| Instructions to follow |
Return, word for word, the lines of the listing below from the one with "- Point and" through the one with "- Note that", and no other lines.

| Given data |
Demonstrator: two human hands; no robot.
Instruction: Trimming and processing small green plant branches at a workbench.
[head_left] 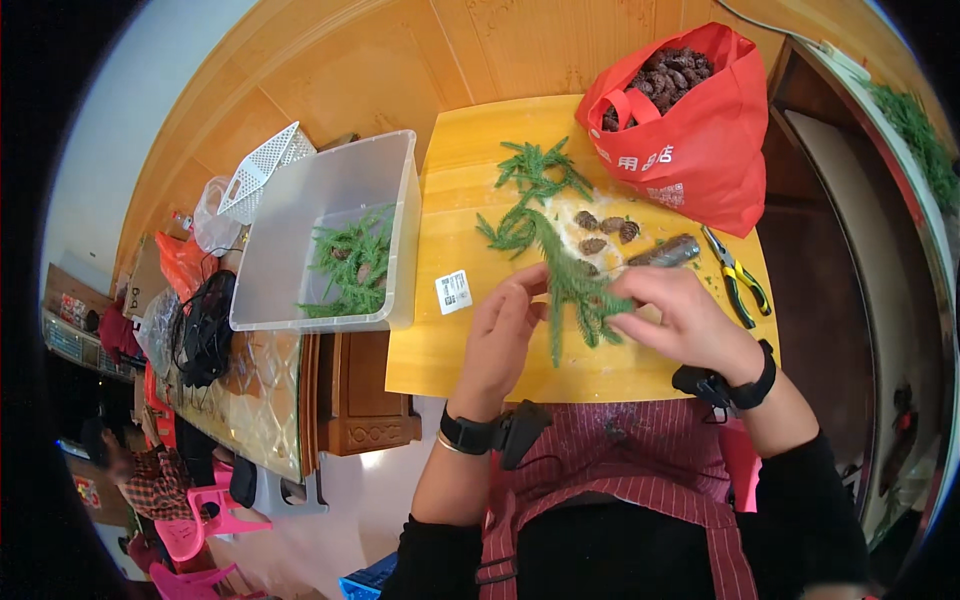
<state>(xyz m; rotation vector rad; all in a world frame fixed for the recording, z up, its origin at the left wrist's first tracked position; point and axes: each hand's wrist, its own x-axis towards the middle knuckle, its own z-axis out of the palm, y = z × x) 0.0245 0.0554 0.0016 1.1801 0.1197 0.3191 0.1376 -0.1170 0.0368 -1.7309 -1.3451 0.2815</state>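
Yellow and smooth-topped, the table [420, 365] spreads just ahead of a striped apron [650, 490]; over its near part the right hand [685, 315] pinches a green sprig [572, 280] between thumb and fingers, while the left hand [505, 325] sits with fingers curled beside that sprig, though whether it grips a stem I cannot tell; the step in hand looks to be arranging or joining greenery, and the next move seems to call for one hand steadying the stem while the other works with a light, fine pinch. Just beyond lie loose pine cones [592, 246] on a whitish patch, a dark cylinder [668, 252] and yellow-and-black pliers [738, 280] to their right; a white label [453, 291] lies to the left, more sprigs [545, 170] farther up; a red bag [700, 150] of cones stands at the far right; a translucent box [402, 250] at the left holds further greenery [345, 265]; past it come a white basket [265, 170], a panelled wall [380, 70] and, far left, another person [160, 490] by a pink chair [182, 540].
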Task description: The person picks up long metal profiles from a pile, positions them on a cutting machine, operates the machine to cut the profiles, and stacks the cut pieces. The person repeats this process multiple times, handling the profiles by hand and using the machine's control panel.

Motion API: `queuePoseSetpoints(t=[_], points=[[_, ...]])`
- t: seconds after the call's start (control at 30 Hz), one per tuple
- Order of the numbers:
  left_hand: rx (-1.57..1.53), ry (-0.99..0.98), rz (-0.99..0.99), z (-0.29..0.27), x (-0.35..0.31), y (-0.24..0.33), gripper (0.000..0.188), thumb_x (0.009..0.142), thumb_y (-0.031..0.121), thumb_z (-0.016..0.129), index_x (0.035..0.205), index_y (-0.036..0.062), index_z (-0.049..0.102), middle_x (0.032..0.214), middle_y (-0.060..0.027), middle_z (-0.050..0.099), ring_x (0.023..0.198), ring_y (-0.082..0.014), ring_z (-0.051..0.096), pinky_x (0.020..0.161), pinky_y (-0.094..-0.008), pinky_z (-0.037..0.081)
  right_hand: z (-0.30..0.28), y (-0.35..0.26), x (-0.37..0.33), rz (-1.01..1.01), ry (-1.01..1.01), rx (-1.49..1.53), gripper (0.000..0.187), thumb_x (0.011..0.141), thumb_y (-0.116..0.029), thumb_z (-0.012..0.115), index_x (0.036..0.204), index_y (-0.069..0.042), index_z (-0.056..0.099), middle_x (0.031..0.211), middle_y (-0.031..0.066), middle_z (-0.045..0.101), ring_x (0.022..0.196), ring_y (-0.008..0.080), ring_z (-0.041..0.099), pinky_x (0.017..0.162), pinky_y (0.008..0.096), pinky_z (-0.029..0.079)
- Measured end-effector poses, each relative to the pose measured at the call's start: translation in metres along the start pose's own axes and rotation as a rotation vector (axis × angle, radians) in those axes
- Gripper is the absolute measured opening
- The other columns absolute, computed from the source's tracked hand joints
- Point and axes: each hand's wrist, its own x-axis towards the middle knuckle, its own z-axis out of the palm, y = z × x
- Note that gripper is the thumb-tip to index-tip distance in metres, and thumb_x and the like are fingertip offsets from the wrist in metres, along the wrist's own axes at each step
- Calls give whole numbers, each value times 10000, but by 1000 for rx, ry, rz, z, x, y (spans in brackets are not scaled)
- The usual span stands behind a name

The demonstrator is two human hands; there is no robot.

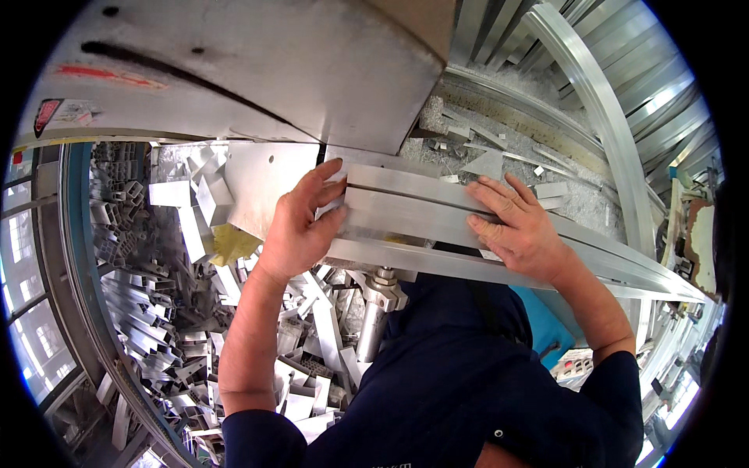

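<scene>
Two long silver aluminium bars (413, 209) lie side by side in front of me and run off to the right. At their left ends is my left hand (304, 226), fingers stretched and thumb apart, pressed against the cut ends rather than wrapped round them. My right hand (516, 228) rests farther along on top of the bars, with its fingers spread. Nearer my body runs a metal rail (437, 262). Just beyond my left fingertips, a large grey metal machine housing (351, 86) stands over a flat metal plate (273, 175).
Many aluminium offcuts (312, 304) are heaped below and left. A metal cylinder with a collar (378, 312) stands under the rail. At the far right, a long bar (593, 86) leans near stacked profiles (663, 86). Chips and scraps (488, 160) litter the surface behind the bars.
</scene>
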Motion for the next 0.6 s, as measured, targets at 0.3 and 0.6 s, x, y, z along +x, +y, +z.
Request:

| Finished exercise |
- Point and axes: each hand's wrist, its own x-axis towards the middle knuckle, its own z-axis out of the palm, y = z × x
- Note that gripper is the thumb-tip to index-tip distance in metres, and thumb_x and the like are fingertip offsets from the wrist in metres, along the wrist's own axes at each step

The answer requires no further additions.